Sunday, July 5, 2009

Look Up


I love to travel to a place different from where I exist on a regular basis, if only for the fact that it exercises my eyes. At home I’m most often looking to the front, eyes on the road as I drive from place to place, sneaking quick glances to the right or left to check for cars exiting driveways, pedestrians crossing streets, bikes merging into my lanes. Even walking my dogs through my neighborhood my eyes are at street level. I do stop to admire gardens, chat with neighbors, but how I see doesn’t vary much.

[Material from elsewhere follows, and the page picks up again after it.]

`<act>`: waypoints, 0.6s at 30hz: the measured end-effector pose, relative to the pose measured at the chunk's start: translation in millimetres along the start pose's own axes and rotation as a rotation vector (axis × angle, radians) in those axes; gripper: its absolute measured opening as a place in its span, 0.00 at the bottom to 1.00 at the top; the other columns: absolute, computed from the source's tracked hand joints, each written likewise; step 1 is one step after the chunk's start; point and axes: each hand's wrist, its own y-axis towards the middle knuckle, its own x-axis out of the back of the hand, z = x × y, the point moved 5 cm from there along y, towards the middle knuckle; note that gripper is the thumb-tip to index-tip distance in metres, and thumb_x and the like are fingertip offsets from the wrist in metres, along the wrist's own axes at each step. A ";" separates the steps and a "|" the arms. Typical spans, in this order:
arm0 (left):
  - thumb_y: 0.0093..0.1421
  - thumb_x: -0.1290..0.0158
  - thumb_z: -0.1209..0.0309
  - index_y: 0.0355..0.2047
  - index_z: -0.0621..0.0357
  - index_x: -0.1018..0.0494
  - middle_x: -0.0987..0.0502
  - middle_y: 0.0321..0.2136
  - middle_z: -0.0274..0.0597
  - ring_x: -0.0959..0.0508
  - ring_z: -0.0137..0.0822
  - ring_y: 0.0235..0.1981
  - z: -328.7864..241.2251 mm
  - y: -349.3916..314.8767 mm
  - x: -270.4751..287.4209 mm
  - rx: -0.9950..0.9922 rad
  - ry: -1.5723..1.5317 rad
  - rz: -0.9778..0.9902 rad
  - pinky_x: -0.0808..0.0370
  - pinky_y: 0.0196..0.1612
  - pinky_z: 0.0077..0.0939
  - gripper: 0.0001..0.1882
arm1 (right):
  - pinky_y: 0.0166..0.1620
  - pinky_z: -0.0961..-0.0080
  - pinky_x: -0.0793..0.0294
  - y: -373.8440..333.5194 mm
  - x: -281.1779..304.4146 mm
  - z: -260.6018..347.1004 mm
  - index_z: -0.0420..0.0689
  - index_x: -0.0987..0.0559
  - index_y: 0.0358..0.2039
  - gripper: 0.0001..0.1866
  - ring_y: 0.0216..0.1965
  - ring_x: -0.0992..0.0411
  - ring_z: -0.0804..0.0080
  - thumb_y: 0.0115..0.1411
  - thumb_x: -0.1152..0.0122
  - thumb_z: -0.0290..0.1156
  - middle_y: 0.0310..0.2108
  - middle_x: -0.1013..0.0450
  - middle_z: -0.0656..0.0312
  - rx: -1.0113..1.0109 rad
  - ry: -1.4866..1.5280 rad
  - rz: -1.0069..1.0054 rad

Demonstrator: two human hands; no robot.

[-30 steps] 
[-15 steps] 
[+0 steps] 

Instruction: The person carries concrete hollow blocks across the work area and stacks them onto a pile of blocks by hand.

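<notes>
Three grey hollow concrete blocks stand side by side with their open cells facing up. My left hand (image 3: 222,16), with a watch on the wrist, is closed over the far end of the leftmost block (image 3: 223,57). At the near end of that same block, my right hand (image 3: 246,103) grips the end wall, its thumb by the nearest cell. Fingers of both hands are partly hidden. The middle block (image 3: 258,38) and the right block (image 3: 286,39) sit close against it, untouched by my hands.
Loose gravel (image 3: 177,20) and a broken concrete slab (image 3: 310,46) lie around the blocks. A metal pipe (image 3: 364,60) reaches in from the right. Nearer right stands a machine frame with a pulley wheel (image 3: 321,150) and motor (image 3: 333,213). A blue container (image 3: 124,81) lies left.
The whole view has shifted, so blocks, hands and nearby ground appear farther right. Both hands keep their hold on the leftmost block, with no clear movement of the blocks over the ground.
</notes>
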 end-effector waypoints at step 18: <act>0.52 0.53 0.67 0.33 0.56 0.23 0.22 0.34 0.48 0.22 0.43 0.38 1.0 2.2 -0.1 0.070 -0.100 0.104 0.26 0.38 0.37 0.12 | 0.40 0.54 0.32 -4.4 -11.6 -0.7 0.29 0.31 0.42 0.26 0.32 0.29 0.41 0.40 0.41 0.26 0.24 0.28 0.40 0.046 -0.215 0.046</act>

Église de Notre-Dame de Dijon
When in a new place where everything is unfamiliar I find myself engaging in what, for lack of a better description, I might call “spontaneous looking.” I look in new directions and in new ways. My favorite direction to look in French cities is up. This isn’t about the neck-craning wonder of skyscrapers in Chicago or New York. No, in a city like Dijon with its mélange of centuries constructed cheek to jowl, life is frequently happening above street level. It’s summer now, and even if the residents have a climatiseur (those marvelous ductless air-conditioners) when the evening comes they throw open their large windows (what do the call “French doors” in France?) and invite the night air in, perched on their deep window seats or leaning over the wrought iron balcony, watching me watch them.

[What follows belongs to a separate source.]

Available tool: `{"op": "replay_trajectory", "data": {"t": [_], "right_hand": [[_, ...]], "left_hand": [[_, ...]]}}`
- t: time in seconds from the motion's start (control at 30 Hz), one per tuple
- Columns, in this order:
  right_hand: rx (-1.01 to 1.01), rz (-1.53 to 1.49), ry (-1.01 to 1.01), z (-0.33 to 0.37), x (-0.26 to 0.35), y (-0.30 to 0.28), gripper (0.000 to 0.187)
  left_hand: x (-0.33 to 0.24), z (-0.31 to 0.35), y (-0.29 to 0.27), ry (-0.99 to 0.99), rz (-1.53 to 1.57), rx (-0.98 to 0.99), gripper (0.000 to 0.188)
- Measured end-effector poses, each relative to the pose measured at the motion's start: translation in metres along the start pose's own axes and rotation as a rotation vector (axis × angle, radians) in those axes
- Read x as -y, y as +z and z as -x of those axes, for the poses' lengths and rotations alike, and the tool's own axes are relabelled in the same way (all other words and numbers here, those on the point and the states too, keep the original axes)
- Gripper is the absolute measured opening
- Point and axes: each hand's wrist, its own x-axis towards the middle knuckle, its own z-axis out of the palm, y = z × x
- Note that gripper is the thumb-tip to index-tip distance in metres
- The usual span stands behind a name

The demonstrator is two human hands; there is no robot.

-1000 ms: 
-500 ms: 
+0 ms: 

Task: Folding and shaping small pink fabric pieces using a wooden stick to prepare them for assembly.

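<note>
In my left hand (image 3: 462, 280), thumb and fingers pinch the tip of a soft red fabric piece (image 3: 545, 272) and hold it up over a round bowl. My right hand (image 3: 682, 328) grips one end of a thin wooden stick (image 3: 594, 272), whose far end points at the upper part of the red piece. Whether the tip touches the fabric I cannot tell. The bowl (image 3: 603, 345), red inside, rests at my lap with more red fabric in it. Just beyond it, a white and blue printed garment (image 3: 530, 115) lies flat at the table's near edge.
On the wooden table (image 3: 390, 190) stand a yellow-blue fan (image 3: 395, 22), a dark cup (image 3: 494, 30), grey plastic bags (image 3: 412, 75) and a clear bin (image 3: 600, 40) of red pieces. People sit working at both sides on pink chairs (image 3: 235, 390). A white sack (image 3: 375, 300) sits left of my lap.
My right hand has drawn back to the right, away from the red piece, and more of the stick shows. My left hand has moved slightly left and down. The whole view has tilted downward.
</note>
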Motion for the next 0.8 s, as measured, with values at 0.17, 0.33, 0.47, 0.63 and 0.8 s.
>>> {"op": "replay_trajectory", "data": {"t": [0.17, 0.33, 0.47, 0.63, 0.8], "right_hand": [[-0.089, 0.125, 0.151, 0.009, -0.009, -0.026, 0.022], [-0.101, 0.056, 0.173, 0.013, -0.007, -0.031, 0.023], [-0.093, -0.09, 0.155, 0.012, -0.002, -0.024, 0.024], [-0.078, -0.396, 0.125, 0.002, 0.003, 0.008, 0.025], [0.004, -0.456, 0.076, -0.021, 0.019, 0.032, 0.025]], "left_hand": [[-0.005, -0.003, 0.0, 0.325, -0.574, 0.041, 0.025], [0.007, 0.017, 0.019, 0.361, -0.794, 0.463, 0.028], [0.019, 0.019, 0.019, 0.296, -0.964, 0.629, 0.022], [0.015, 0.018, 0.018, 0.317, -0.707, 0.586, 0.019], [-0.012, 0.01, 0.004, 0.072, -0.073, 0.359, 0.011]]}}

Up is where the French obsession with geraniums takes root. Up is where the lights glow. Up is where the architectural intricacies hide. Up is where unrecognized music drifts out of unknown windows. A suburban American can almost be overcome with vertigo walking down the narrow maze of streets while trying to take in the vista above her. As I write this I sit in my first floor apartment, which in Europe is above street level. My six-foot windows are open to let in the bit of cool air that came with last night’s rain. Rue Hernoux is such a narrow street that I feel I can reach out and touch the half-timbered houses across from me. I stare at a small window, not much more than 12 in. X 18 in. I see a shadow of a head and shoulders but the window stays closed. What room was that when the building was constructed? The window seems too small to be of any use for ventilation. In the neighboring building the current resident sticks his head out of the yellow-glassed windows that encase the ancient, carved wooden staircase to his upper floor (date on a window lintel: 1644) calling down to a friend on the sidewalk.

Flemish-influenced tiled roofs found throughout the Burgundy region

So many talk about the café life found in the plazas of major European cities. What they forget to mention is that life is lived vertically as well as horizontally here. The city surrounds me in a way that my own hometown fails to do. Perhaps, however, when I return there at the end of the month I’ll exercise my eyes a little more often and find life happening in a few more unexpected places.